▶ **Exercise requirements**
Nothing but text lines should be duplicated: start with the first line of the listing below and stop after the line holding "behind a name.", omitting pictures.

▶ **Collected data**
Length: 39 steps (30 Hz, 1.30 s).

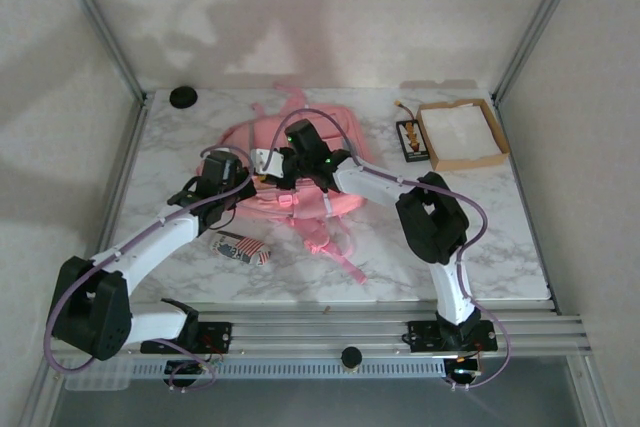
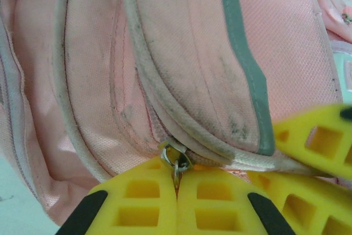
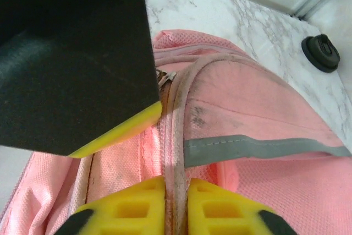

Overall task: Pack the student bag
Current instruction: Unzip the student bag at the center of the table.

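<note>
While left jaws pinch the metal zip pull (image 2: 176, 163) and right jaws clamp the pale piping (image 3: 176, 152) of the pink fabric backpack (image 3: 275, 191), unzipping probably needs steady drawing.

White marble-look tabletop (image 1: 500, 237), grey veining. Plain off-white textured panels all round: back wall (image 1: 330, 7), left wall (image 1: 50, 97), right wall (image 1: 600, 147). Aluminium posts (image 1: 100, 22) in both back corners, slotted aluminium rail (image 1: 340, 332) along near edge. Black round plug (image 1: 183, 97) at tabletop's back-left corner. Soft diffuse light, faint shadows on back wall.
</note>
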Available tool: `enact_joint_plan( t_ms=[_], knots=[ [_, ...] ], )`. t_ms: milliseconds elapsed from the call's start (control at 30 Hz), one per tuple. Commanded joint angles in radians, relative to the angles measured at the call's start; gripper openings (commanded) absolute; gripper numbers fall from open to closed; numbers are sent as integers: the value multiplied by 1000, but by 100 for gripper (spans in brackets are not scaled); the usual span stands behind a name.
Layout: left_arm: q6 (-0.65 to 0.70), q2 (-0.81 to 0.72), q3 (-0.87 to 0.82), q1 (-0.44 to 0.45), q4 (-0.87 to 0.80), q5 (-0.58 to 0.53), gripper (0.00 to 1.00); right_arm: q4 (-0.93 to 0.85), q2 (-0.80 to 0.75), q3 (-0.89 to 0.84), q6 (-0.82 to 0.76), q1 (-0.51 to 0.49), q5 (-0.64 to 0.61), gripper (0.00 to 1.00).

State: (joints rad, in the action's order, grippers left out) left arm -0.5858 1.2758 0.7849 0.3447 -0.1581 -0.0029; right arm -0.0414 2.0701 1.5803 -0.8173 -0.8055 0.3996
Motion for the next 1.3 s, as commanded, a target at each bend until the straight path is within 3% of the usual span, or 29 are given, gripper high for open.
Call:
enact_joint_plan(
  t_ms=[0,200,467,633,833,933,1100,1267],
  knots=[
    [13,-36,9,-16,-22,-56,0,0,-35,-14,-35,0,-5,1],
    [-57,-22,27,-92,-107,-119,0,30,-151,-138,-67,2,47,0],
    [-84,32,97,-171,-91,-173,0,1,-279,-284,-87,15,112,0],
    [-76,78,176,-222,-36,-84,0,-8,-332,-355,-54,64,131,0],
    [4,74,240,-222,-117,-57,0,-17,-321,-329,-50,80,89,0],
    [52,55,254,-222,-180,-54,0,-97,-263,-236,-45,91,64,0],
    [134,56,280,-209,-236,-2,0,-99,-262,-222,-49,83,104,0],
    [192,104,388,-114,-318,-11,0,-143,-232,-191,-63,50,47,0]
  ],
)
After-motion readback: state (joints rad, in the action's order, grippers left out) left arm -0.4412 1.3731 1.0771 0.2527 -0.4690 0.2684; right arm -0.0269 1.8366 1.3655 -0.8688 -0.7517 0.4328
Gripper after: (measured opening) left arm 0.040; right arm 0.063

▶ **Your solution**
Length: 39 steps (30 Hz, 1.30 s).


Overall task: Pack the student bag
Current instruction: Unzip the student bag at the center of the table.

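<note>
While left jaws pinch the metal zip pull (image 2: 176, 163) and right jaws clamp the pale piping (image 3: 176, 152) of the pink fabric backpack (image 3: 275, 191), unzipping probably needs steady drawing.

White marble-look tabletop (image 1: 500, 237), grey veining. Plain off-white textured panels all round: back wall (image 1: 330, 7), left wall (image 1: 50, 97), right wall (image 1: 600, 147). Aluminium posts (image 1: 100, 22) in both back corners, slotted aluminium rail (image 1: 340, 332) along near edge. Black round plug (image 1: 183, 97) at tabletop's back-left corner. Soft diffuse light, faint shadows on back wall.
</note>
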Available tool: `enact_joint_plan( t_ms=[_], knots=[ [_, ...] ], )`. t_ms: milliseconds elapsed from the call's start (control at 30 Hz), one per tuple. Commanded joint angles in radians, relative to the angles measured at the call's start; gripper openings (commanded) absolute; gripper numbers fall from open to closed; numbers are sent as integers: the value multiplied by 1000, but by 100 for gripper (spans in brackets are not scaled); the usual span stands behind a name.

Nothing remains open in this exercise.